■ WHAT THIS TASK INVOLVES ■
When a line of the records below contains the string "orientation", copy that whole line.

[Records from a dataset]

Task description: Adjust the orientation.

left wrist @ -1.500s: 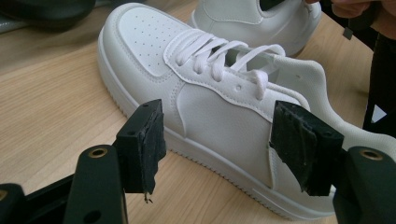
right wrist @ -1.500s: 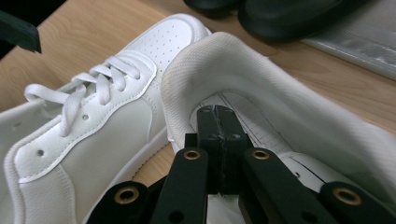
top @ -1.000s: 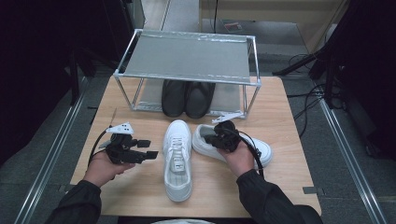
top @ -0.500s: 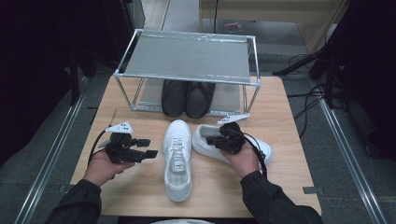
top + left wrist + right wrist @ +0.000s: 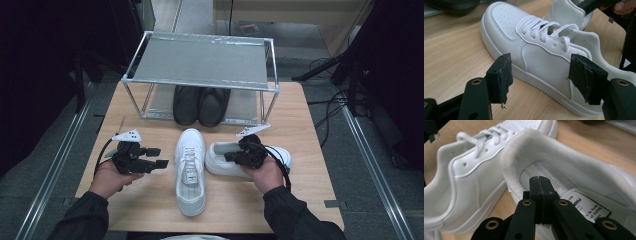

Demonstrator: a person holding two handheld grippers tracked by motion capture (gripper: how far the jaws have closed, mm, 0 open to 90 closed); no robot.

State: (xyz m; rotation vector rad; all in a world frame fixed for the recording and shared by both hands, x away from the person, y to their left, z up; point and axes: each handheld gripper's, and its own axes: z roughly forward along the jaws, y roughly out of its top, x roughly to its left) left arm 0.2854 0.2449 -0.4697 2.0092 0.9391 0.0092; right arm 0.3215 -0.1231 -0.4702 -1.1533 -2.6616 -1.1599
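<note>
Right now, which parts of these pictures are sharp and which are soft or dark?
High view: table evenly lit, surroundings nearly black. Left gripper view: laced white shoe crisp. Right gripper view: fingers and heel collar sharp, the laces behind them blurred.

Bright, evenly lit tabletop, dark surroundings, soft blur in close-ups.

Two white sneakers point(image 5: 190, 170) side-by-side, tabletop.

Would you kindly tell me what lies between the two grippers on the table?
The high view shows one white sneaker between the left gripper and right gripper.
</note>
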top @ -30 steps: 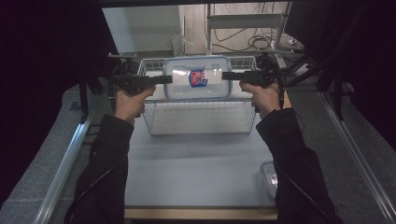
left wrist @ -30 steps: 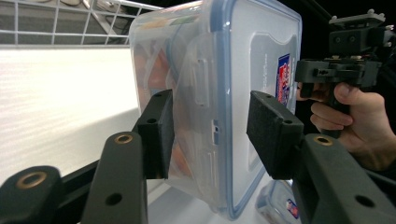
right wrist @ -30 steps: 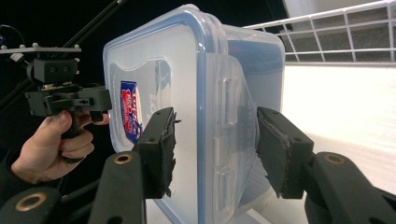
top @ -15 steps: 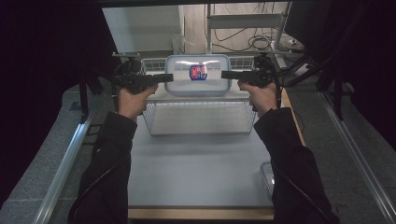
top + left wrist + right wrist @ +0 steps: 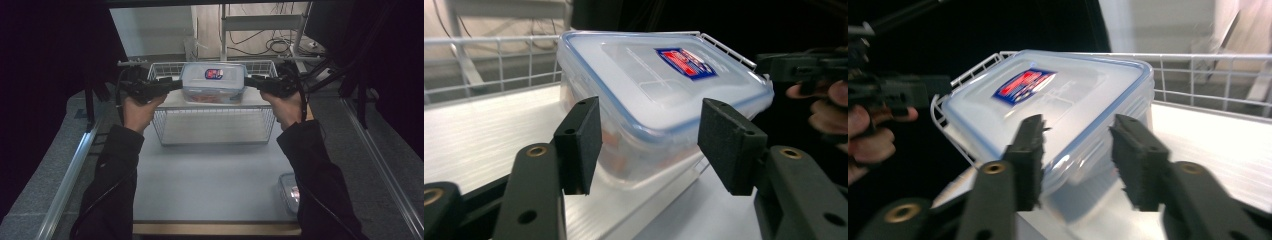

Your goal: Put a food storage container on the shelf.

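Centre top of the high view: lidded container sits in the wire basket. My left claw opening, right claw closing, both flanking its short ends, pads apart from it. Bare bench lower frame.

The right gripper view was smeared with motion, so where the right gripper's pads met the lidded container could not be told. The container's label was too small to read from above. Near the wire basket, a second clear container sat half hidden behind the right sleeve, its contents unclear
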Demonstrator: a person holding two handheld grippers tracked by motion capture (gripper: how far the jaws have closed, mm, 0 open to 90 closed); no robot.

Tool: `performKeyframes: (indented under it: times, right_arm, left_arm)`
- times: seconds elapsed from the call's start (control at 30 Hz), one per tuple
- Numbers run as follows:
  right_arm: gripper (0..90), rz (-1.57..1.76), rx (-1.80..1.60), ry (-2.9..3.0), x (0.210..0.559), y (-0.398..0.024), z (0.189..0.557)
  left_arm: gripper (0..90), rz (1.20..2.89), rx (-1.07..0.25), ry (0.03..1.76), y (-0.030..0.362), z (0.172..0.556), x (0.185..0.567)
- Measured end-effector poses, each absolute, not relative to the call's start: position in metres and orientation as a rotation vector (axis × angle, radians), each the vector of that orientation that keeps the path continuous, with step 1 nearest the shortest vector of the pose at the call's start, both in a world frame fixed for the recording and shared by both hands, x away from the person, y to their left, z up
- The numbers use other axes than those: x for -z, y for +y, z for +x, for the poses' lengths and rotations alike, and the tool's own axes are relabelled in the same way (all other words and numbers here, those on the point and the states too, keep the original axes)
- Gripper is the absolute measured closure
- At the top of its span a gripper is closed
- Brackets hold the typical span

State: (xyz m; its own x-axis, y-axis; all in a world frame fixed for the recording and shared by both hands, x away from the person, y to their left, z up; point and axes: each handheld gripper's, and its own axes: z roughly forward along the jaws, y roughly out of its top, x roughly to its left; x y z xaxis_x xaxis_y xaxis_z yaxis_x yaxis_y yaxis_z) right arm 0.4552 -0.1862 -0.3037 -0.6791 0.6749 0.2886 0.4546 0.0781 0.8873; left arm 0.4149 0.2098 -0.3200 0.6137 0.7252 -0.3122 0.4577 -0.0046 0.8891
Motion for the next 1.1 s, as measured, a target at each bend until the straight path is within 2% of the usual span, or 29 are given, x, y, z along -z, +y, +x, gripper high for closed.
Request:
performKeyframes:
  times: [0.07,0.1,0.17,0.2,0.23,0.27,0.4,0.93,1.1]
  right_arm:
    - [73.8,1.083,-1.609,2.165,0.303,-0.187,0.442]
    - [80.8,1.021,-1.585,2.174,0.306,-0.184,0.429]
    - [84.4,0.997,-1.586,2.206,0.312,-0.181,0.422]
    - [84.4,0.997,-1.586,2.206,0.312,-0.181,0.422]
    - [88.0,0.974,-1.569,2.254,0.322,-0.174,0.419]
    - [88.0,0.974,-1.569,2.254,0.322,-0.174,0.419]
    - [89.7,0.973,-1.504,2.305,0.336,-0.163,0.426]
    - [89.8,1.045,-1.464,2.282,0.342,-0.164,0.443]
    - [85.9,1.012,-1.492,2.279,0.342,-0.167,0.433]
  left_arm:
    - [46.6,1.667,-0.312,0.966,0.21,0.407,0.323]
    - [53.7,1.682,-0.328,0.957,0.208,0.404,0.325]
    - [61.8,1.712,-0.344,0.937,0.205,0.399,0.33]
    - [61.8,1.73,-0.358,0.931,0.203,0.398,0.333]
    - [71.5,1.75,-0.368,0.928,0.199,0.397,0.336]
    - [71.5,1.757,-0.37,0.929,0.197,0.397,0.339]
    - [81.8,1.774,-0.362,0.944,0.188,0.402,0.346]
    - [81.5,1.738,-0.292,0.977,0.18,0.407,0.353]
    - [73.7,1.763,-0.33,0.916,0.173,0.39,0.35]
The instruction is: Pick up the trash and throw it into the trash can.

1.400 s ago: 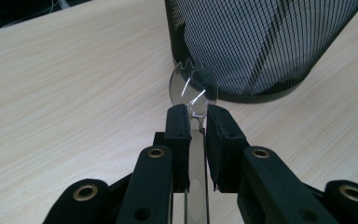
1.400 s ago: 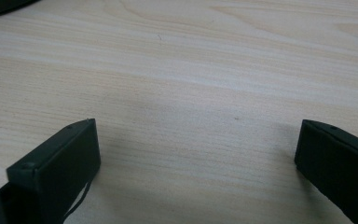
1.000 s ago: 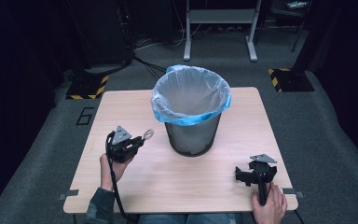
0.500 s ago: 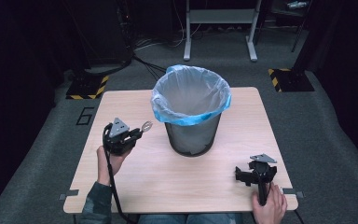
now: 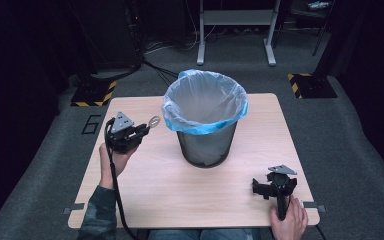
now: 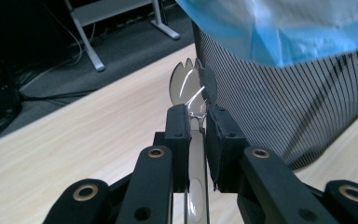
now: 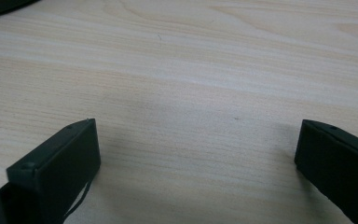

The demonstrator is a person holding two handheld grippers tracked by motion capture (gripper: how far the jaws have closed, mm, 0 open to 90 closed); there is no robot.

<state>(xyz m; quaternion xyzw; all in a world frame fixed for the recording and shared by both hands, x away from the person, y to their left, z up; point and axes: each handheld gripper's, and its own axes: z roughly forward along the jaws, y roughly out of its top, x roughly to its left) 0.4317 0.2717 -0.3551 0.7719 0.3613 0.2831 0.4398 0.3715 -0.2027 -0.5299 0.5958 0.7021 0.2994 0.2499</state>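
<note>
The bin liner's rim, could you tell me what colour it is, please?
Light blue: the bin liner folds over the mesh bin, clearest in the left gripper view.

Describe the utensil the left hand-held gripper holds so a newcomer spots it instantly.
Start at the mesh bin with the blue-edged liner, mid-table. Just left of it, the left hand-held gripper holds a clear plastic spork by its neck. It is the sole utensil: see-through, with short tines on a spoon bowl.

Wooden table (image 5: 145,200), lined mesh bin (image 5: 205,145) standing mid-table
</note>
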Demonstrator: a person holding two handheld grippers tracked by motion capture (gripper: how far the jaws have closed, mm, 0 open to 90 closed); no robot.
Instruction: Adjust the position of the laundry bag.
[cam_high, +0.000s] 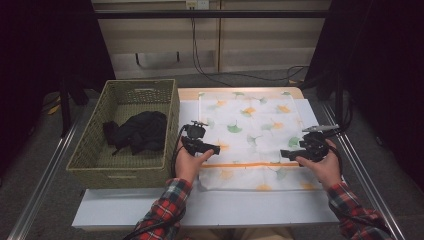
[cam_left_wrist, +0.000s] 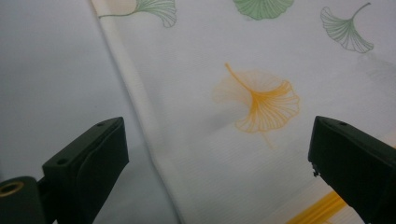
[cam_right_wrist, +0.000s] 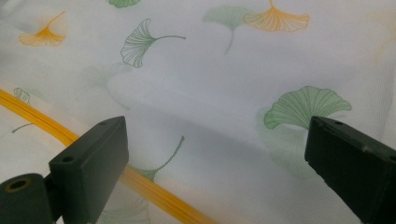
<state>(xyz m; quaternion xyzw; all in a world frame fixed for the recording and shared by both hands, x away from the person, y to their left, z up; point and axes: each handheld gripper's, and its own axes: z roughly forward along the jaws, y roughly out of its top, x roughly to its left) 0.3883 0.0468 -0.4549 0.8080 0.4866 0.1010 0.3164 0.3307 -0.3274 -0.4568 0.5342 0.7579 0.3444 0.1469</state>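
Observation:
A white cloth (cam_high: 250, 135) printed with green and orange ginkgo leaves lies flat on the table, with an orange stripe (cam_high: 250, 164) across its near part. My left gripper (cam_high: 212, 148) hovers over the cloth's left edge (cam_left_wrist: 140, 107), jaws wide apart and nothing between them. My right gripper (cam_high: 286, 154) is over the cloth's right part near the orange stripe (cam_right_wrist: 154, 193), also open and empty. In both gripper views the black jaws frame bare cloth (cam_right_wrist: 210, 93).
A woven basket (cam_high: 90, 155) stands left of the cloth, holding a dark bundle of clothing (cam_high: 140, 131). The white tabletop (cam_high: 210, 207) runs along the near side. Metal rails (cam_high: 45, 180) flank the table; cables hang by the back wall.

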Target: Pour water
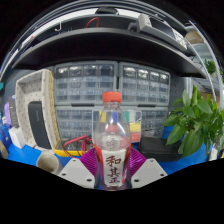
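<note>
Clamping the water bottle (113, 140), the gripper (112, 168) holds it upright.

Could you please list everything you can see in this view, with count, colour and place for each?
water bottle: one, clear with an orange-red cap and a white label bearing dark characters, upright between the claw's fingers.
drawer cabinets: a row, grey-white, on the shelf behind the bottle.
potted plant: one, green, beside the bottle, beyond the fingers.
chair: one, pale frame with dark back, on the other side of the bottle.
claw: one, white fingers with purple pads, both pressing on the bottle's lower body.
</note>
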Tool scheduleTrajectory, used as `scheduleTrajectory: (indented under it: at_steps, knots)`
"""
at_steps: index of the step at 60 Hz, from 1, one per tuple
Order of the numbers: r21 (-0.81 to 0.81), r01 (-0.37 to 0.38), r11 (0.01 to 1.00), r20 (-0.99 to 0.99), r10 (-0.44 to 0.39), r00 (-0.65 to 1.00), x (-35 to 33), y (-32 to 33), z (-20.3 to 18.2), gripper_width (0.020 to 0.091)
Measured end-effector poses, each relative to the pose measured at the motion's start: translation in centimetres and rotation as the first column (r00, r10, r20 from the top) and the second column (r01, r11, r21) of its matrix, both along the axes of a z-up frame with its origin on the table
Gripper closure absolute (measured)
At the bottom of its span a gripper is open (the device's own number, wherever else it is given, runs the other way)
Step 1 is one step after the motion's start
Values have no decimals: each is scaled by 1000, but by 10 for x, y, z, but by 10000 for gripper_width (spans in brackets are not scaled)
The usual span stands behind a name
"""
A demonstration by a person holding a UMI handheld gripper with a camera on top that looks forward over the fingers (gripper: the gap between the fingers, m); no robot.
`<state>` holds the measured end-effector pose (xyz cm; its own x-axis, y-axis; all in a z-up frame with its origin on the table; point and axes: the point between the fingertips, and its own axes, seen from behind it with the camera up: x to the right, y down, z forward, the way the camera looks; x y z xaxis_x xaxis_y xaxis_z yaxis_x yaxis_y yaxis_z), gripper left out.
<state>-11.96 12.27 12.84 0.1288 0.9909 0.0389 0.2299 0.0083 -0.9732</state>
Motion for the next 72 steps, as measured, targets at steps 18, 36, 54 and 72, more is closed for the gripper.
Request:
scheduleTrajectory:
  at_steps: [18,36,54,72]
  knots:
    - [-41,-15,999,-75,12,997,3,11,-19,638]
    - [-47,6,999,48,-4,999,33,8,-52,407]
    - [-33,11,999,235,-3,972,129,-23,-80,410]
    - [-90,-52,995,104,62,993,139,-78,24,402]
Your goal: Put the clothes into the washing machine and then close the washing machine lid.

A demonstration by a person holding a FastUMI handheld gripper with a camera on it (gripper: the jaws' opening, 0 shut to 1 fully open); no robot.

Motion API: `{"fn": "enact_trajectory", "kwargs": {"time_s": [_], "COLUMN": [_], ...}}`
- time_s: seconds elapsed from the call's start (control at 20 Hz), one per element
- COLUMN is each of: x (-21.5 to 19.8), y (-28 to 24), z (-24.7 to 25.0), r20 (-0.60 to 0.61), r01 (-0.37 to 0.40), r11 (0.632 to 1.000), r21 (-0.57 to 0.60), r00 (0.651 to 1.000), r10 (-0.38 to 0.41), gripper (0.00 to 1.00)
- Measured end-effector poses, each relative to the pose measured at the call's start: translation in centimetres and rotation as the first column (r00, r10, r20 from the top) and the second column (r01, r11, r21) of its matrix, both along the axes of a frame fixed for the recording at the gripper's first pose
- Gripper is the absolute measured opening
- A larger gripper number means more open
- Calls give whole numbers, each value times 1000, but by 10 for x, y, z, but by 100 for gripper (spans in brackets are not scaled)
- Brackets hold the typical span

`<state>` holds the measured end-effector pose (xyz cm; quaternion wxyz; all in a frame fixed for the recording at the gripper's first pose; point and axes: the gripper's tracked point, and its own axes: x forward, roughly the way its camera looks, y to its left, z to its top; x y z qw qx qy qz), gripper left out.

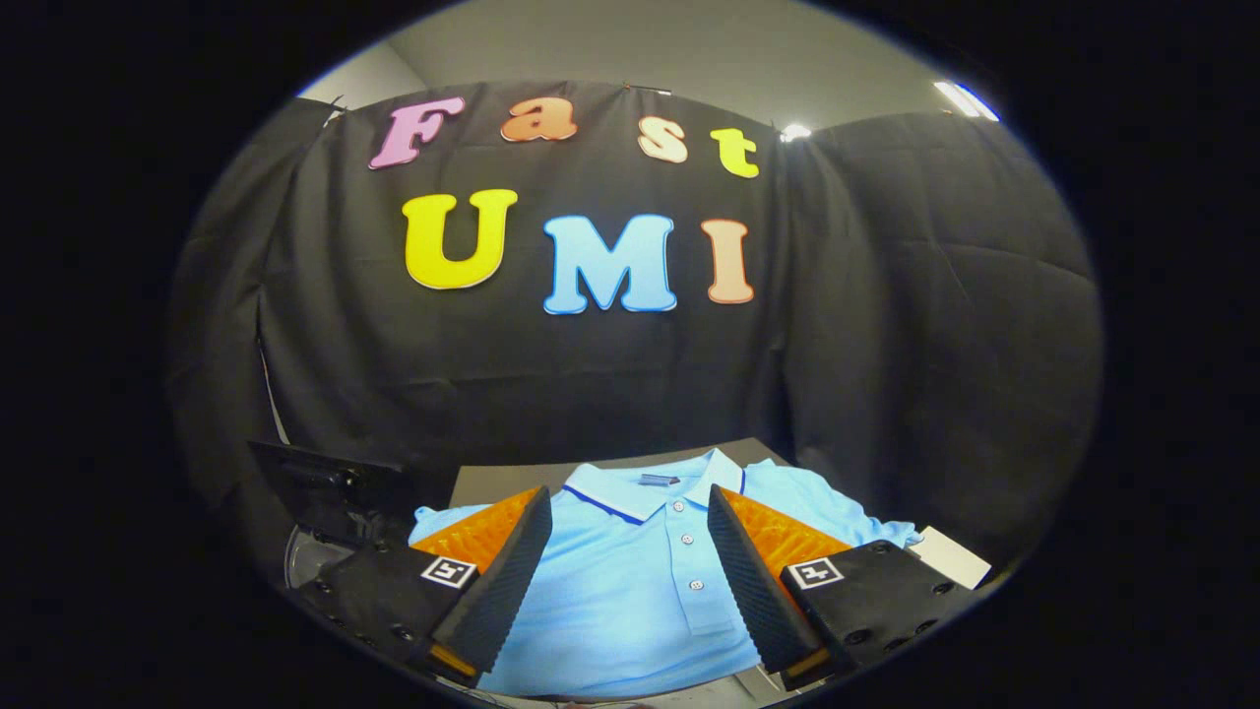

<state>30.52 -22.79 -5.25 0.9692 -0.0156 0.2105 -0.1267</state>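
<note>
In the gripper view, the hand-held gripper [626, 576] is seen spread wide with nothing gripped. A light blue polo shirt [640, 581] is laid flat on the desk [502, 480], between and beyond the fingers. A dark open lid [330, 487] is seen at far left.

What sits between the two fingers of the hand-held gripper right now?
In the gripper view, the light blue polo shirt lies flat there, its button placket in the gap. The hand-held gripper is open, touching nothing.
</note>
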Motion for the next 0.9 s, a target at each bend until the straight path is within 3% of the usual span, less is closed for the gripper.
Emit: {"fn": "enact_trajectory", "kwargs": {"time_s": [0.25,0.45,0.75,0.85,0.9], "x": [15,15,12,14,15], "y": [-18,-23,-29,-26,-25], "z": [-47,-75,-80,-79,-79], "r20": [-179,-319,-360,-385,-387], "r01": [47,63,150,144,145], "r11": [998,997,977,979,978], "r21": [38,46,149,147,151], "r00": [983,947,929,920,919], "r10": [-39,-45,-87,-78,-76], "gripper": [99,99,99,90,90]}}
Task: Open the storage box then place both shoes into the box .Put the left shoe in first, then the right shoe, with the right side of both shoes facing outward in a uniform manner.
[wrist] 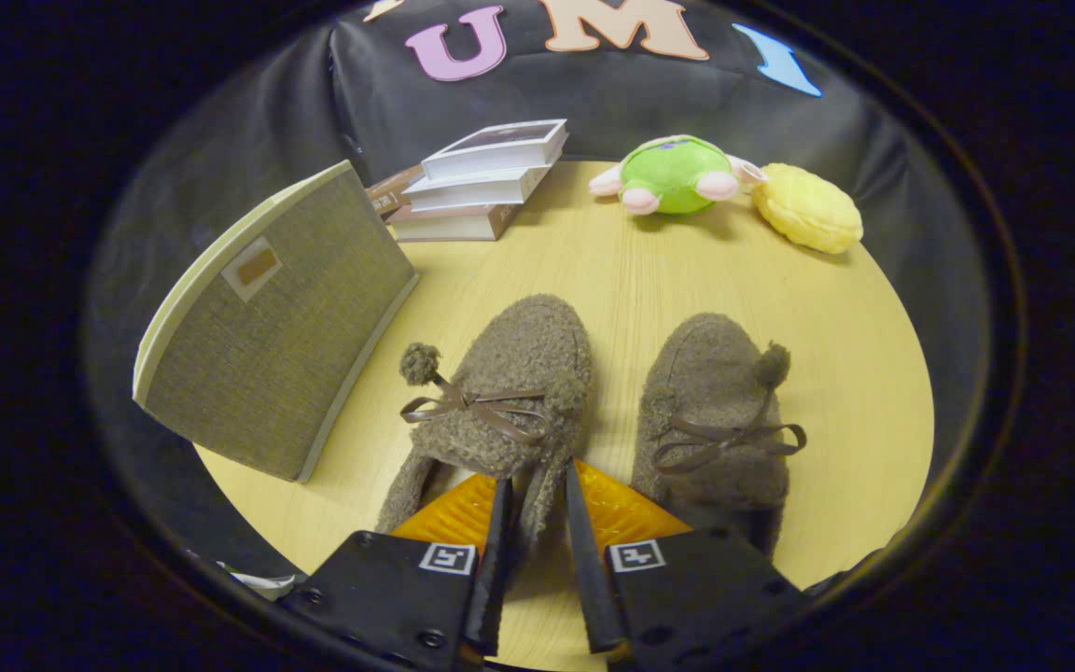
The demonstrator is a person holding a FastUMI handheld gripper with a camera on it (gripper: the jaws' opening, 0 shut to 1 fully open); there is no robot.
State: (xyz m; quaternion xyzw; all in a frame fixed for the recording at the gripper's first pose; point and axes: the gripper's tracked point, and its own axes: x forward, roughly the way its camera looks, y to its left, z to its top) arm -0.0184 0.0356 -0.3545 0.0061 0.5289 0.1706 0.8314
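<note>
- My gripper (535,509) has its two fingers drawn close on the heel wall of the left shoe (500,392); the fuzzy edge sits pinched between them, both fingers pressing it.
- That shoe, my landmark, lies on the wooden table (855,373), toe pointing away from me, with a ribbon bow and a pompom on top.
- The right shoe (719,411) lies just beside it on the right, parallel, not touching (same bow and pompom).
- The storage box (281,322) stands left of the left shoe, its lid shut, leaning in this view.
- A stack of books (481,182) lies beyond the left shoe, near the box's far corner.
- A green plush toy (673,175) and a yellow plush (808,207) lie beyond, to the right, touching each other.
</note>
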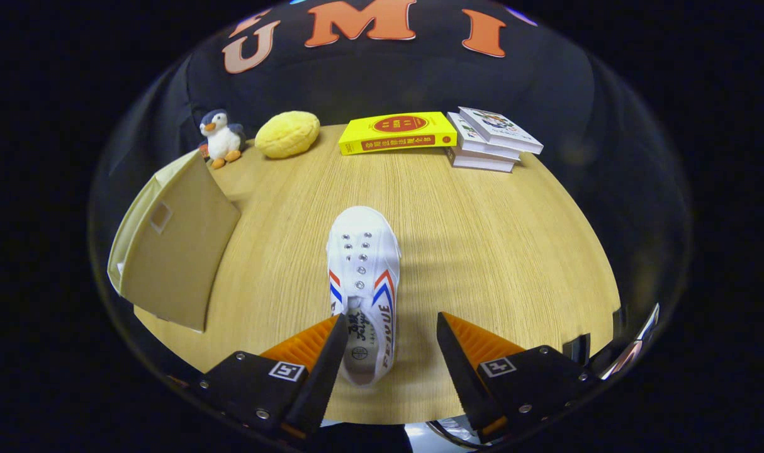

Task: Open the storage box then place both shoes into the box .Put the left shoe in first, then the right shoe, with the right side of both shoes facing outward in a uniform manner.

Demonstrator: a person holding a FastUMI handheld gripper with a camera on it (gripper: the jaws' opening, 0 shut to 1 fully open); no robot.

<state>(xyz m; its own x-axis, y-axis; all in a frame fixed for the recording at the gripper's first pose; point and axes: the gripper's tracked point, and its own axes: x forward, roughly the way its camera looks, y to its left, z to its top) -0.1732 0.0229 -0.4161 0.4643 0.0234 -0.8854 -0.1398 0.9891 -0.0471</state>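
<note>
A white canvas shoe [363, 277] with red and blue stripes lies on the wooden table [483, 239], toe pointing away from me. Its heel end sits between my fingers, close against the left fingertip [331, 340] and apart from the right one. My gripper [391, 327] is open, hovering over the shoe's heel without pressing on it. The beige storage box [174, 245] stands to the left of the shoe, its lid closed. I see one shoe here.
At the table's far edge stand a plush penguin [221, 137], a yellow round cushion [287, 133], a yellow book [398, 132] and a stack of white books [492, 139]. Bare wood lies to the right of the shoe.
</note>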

■ ANSWER SECTION ■
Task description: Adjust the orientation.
- Measured end-effector poses, each absolute, not relative to the call's start: position in metres and orientation as a rotation vector (axis × angle, radians), each the vector of that orientation that keeps the path continuous, with step 1 nearest the shortest vector of the pose at the call's start, both in a world frame fixed for the recording and shared by both hands, x away from the person, y to their left, z up

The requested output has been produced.